Dabei sind entsprechende Systeme nicht nur Gegenstand von Forschern, sie werden auch bereits eingesetzt. Zum Beispiel bei der Fibroseforschung in der Berliner Charité: Mit -Hilfe einer Cognitive Workbench des Unternehmens ExB wird hier die sehr aufwändige Analyse von Gewebeproben zur Früherkennung von pathologischen Veränderungen auto-matisiert. Bei der Cognitive Workbench handelt es sich um eine proprietäre cloudbasierte Plattform, mit der Anwender eigene AI-fähige Analysen komplexer unstrukturierter und strukturierter Datenquellen in Text und Bild erstellen und schulen können. Ramin Assadollahi, CEO und Gründer von ExB, betont: „Zusätzlich zur Diagnose von Leberfibrose können wir unsere hochwertigen Deep-Learning-Verfahren bei der Früherkennung von Melanomen und Kolorektalkarzinomen einsetzen.“

Kostensenkung für das Gesundheitssystem

Laut PwC führen KI-Anwendungen bei der Brustkrebs-Diagnose dazu, dass Mammografie-Resultate 30-mal schneller ausgewertet wurden als durch einen Arzt – und das bei einer Fehlerrate von nur einem Prozent. Nicht nur bei der Diagnose winken enorme Fortschritte. So war Künstliche Intelligenz bei einer Pilotstudie in der Lage mit mehr als 70-prozentiger Genauigkeit vorherzusagen, wie eine Patientin auf zwei herkömmliche Chemotherapie-Verfahren reagieren würde.
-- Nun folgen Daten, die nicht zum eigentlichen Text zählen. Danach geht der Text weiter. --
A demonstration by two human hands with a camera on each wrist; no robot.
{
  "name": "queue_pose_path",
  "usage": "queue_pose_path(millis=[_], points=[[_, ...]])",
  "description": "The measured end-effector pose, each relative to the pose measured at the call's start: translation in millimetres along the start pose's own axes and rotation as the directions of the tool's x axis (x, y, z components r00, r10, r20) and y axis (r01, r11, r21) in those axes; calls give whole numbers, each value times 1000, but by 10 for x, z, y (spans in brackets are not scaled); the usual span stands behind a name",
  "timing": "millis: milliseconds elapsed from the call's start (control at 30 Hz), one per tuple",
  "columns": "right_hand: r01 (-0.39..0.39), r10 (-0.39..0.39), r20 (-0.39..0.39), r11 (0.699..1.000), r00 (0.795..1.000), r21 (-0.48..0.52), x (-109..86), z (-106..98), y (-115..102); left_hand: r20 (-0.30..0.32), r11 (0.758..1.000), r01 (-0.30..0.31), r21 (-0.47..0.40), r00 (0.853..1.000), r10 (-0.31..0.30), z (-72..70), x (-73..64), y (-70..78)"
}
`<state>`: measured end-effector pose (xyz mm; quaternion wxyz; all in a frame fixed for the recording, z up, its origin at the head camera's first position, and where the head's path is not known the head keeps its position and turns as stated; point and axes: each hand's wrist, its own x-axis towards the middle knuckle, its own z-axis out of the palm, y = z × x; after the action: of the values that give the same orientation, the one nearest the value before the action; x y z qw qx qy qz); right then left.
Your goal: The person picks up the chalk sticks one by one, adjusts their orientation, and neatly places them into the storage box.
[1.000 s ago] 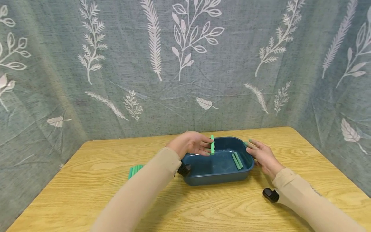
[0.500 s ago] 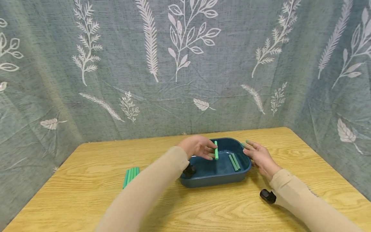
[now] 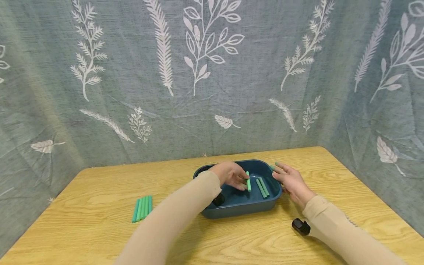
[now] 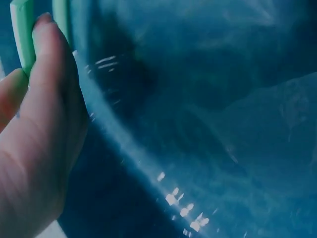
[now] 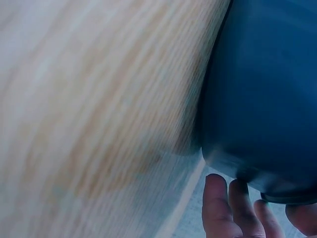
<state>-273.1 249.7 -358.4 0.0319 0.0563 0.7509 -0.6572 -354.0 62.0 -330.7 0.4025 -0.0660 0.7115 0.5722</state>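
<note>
My left hand [image 3: 232, 176] pinches a slim green stick [image 3: 248, 181] between thumb and fingers, low inside the dark blue basin [image 3: 238, 212]. The stick stands roughly lengthwise away from me, just left of two green sticks [image 3: 262, 188] lying side by side on the basin floor. In the left wrist view, the held stick [image 4: 22, 37] shows between thumb and finger, with another green stick behind. My right hand [image 3: 292, 183] is at the basin's right end, its fingers fairly straight. In the right wrist view, fingertips [image 5: 216, 191] are close to the outer wall; whether they touch is unclear.
A row of several green sticks [image 3: 142, 209] lies on the wooden table [image 3: 99, 228] left of the basin, partly near my left sleeve [image 3: 179, 209]. A patterned grey-blue curtain [image 3: 139, 73] hangs behind and beside the table. A black wrist device [image 3: 301, 226] is on the right sleeve.
My left hand has moved down and slightly right relative to the basin, lowering the stick beside the two others. The right hand stays at the basin's end. The view has shifted slightly right.
</note>
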Motion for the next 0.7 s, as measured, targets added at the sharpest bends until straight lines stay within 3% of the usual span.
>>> queue_pose_path(millis=[33,133,233,300,367,533,633,700], points=[[1,-1,1,1000,1000,1,-2,5,0,2,1000,20,-5,1000,-20,11,23,-7],[7,-7,3,1000,1000,0,0,11,0,39,997,78,-11,996,-77,-71,398,-68],[7,-7,8,1000,1000,2,-2,18,1,82,994,106,-14,991,-104,-203,904,-154],[5,-5,10,1000,1000,2,-3,21,1,70,995,94,11,993,-95,-203,1045,-194],[2,-2,11,1000,1000,4,-5,22,-2,73,996,89,25,993,-90,-172,981,-187],[-1,1,11,1000,1000,0,-11,12,-12,69,995,81,60,994,-85,17,353,-85],[-2,2,12,1000,1000,-13,-13,3,-11,85,997,69,40,994,-72,70,185,-67],[-2,2,10,1000,1000,-18,-10,-3,-7,96,998,60,30,993,-62,87,146,-61]])
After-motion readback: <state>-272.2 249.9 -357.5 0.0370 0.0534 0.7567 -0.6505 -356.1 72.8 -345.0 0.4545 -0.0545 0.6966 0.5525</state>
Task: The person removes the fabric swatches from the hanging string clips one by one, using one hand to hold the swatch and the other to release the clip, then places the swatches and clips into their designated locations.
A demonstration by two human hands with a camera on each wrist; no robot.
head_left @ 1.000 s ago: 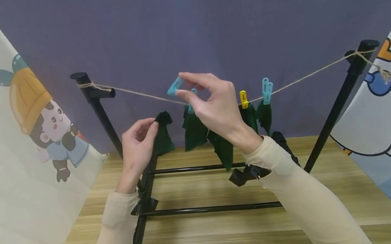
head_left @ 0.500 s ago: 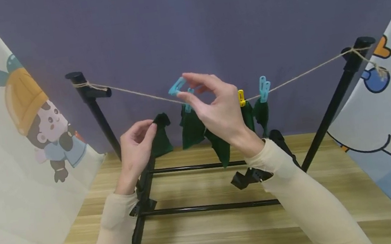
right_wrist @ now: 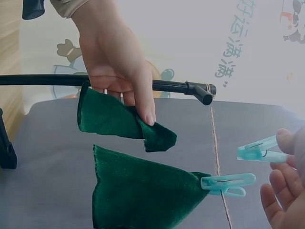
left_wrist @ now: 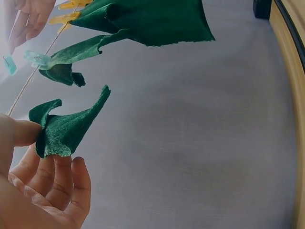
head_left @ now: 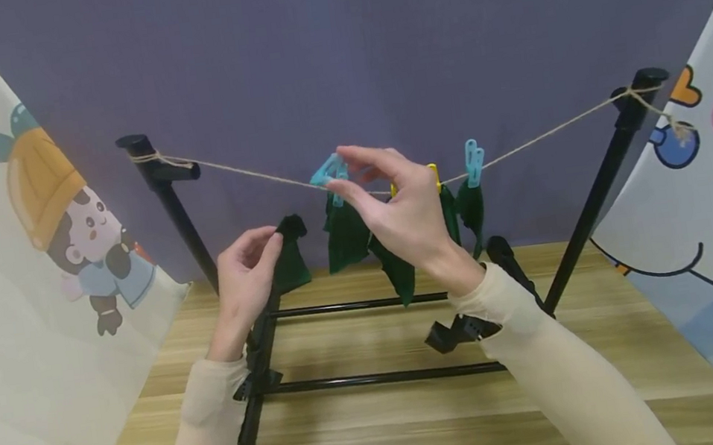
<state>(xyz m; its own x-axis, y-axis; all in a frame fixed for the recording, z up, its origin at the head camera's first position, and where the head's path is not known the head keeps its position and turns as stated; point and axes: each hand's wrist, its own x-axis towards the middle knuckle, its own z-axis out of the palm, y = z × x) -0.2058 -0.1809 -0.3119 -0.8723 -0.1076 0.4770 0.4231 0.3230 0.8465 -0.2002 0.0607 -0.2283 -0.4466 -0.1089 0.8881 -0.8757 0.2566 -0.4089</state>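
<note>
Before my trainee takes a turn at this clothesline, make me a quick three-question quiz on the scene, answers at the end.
1. Multiple choice: what colour is the clothespin pinched by the right hand? A yellow, B light blue, C red.
2. The left hand pinches a green cloth. True or false: that cloth is clipped to the string.
3. Fill in: the string runs between two upright black ____.

Key:
1. B.
2. False; the right wrist view shows it apart from the string, with no clip on it.
3. Posts.
</note>
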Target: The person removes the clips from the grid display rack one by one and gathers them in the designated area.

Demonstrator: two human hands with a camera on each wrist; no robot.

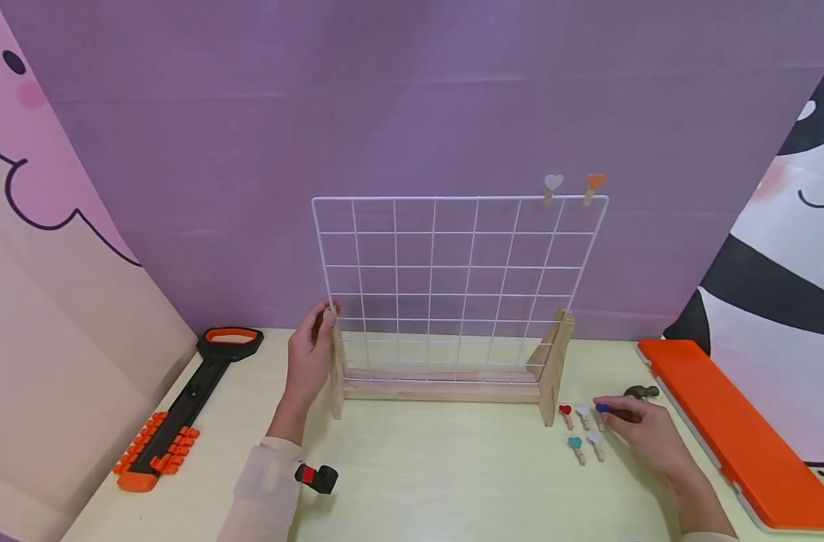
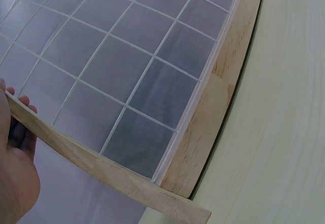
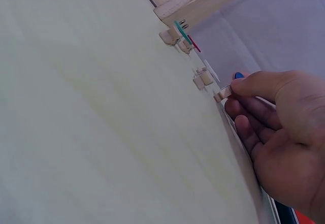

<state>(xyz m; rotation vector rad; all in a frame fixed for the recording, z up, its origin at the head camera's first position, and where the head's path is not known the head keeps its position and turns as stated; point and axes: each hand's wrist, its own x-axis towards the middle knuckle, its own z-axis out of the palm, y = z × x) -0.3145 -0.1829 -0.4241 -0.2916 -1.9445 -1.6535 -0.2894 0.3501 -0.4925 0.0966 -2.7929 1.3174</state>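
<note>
A white wire grid (image 1: 435,266) stands upright in a wooden base (image 1: 442,392) in the head view. My left hand (image 1: 309,357) grips the top of the base's left side piece (image 2: 117,178), thumb in front and fingers behind. Clipped to the grid's top wire at the right are a white heart clothespin (image 1: 553,182) and an orange heart clothespin (image 1: 596,181). To the right of the base, my right hand (image 1: 648,436) pinches a small wooden clothespin with a blue heart (image 1: 602,409) between thumb and fingers, close over the table; the fingers partly hide it.
Beside the right hand lie a red heart clothespin (image 1: 565,411), a teal one (image 1: 575,443) and two pale ones (image 1: 595,443). A small hammer (image 1: 641,392) lies behind that hand, an orange case (image 1: 737,429) to its right. A black-and-orange tool (image 1: 193,395) lies far left.
</note>
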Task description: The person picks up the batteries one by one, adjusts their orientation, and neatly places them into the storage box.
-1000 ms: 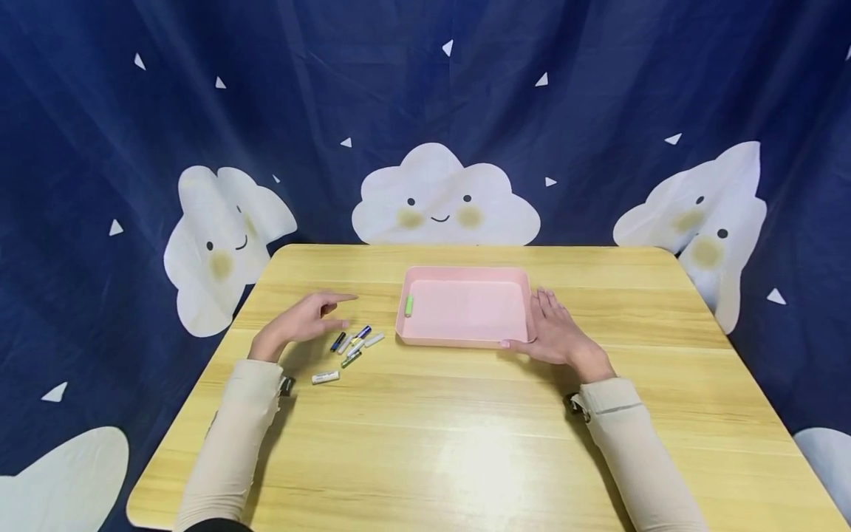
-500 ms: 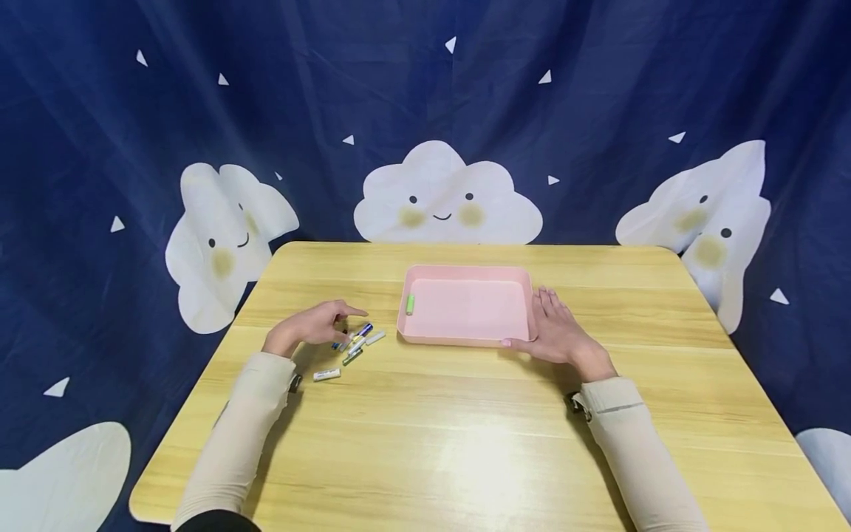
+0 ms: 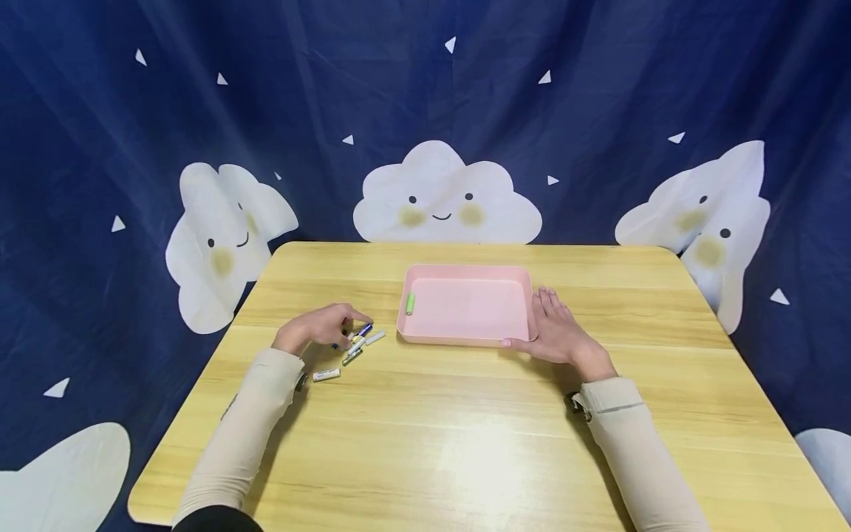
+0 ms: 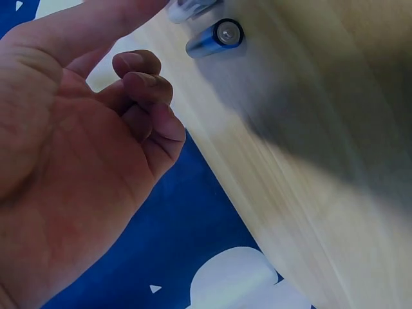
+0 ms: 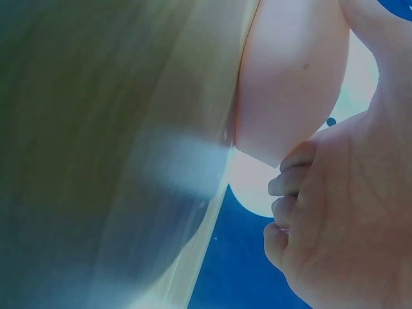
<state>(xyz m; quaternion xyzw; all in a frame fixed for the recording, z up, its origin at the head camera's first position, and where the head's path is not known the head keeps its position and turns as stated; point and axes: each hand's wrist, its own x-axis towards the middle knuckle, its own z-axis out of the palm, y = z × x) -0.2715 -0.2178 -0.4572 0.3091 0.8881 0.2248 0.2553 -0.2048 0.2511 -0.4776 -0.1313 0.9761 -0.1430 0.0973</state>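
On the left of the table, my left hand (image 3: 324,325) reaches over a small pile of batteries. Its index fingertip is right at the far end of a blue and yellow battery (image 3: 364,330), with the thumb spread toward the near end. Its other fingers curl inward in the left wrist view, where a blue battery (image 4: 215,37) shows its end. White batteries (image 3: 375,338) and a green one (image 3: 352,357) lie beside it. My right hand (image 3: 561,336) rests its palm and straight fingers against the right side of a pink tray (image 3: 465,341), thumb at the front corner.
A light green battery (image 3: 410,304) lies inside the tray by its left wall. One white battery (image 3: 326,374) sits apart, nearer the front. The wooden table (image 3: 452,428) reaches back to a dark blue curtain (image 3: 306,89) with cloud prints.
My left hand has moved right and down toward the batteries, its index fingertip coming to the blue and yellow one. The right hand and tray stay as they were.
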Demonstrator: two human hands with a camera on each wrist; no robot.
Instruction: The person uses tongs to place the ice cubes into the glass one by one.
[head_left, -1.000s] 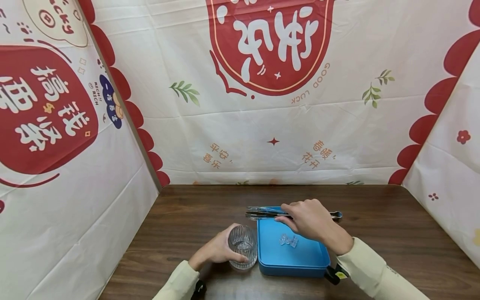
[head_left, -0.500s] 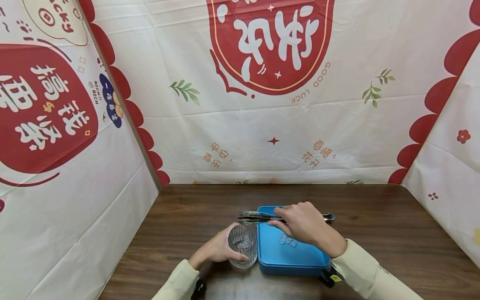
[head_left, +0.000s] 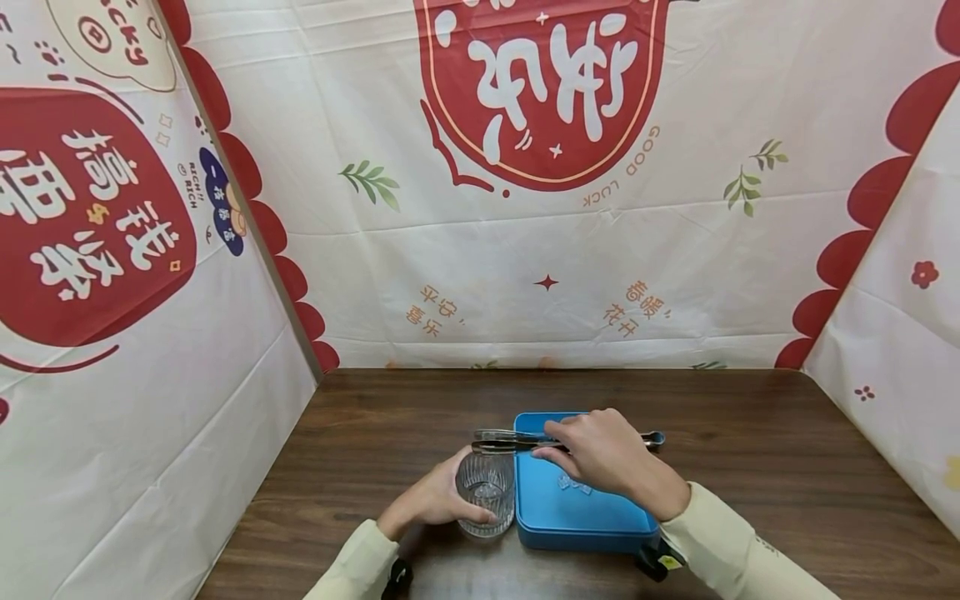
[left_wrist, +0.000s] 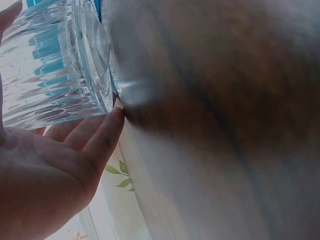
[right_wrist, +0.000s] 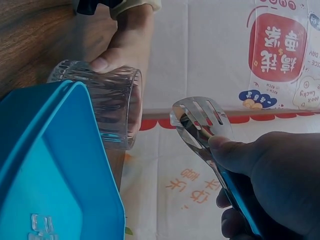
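Note:
My left hand (head_left: 431, 500) grips a ribbed clear glass (head_left: 486, 500) on the table, thumb on its near side and fingers around the far side. My right hand (head_left: 603, 454) holds metal serving tongs (head_left: 501, 442) with slotted heads, above a blue box (head_left: 585, 542). In the head view the tong heads lie just beyond the glass's far rim. The right wrist view shows a small clear piece (right_wrist: 173, 119) at the edge of the tong heads. Several clear ice-cube-like pieces (right_wrist: 42, 224) lie in the box, partly behind my right hand in the head view.
The blue box stands close against the glass's right side on a dark wooden table (head_left: 375, 433). White printed cloth (head_left: 555, 250) hangs behind the table and along both sides. Below my right sleeve, a black strap-like object (head_left: 654, 560) shows beside the box.
My right hand has carried the tongs left and a little nearer, bringing their heads from beyond the box's left edge to the glass's far rim. My left hand and the glass stay put.

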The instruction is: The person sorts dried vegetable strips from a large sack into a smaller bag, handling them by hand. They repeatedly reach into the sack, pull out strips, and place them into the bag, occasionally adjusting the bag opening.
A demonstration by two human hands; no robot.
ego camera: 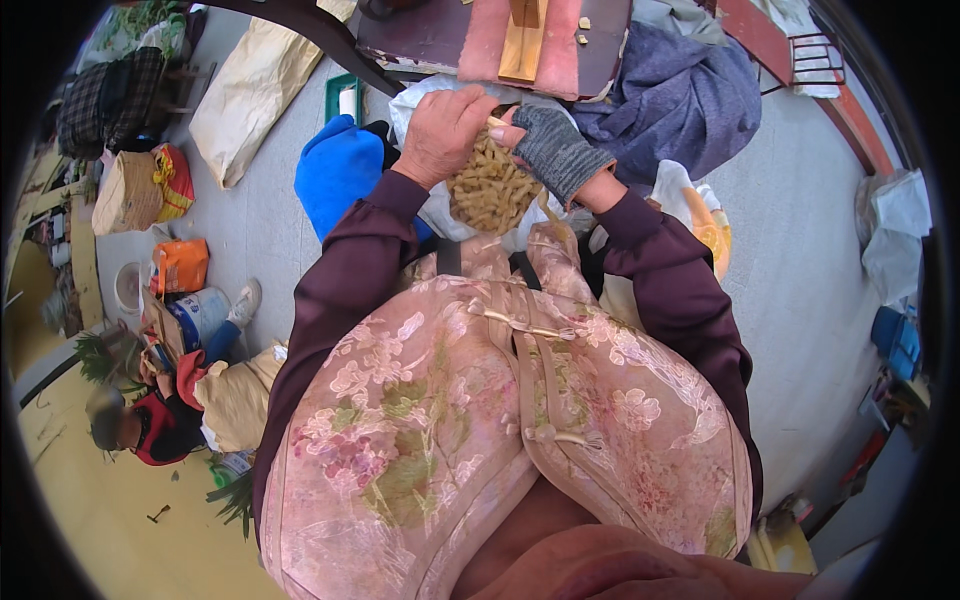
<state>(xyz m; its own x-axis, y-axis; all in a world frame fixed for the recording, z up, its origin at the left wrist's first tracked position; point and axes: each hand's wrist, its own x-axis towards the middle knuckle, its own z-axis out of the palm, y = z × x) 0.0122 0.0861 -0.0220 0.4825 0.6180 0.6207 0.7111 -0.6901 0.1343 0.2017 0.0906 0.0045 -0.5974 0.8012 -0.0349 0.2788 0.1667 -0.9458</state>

Angesichts der enormen Verbreitung von Brustkrebs geht die PwC-Untersuchung davon aus, dass der Einsatz von Künstlicher Intelligenz immense Kostensenkungen für das Gesundheitssystem brächte. So könnten über die nächsten zehn Jahre kumuliert schätzungsweise 74 Milliarden Euro eingespart werden.

Digitale Hilfsmittel für den Patienten

Aber KI nützt Patienten auch ganz konkret bei verschiedenen Beeinträchtigungen im Alltag wie Sehbehinderungen, Gehörlosigkeit oder motorischen Krankheiten. Die App „Seeing AI“ etwa hilft im Falle einer Beeinträchtigung des Sehvermögens, die Umgebung wahrzunehmen. Die App erkennt auf einem Foto, das der Nutzer per Smartphone macht, Objekte, Personen, Text oder auch Bargeld. Der auf Künstlicher Intelligenz beruhende Algorithmus identifiziert den Inhalt des Bildes und beschreibt ihn in einem Satz, der vorgelesen wird. Auch intelligente Geräte wie die „Emma Watch“ zählen hierzu, die das bei Parkinson-Patienten typische Zittern durch intelligentes Gegensteuern ausgleicht. Microsoft-Entwicklerin Haiyan Zhang hat die intelligente Armbanduhr für die an Parkinson erkrankte Grafik-Designerin Emma Lawton entwickelt. In Zukunft sollen auch weitere Parkinson-Patienten Zugang zu entsprechenden Modellen erhalten.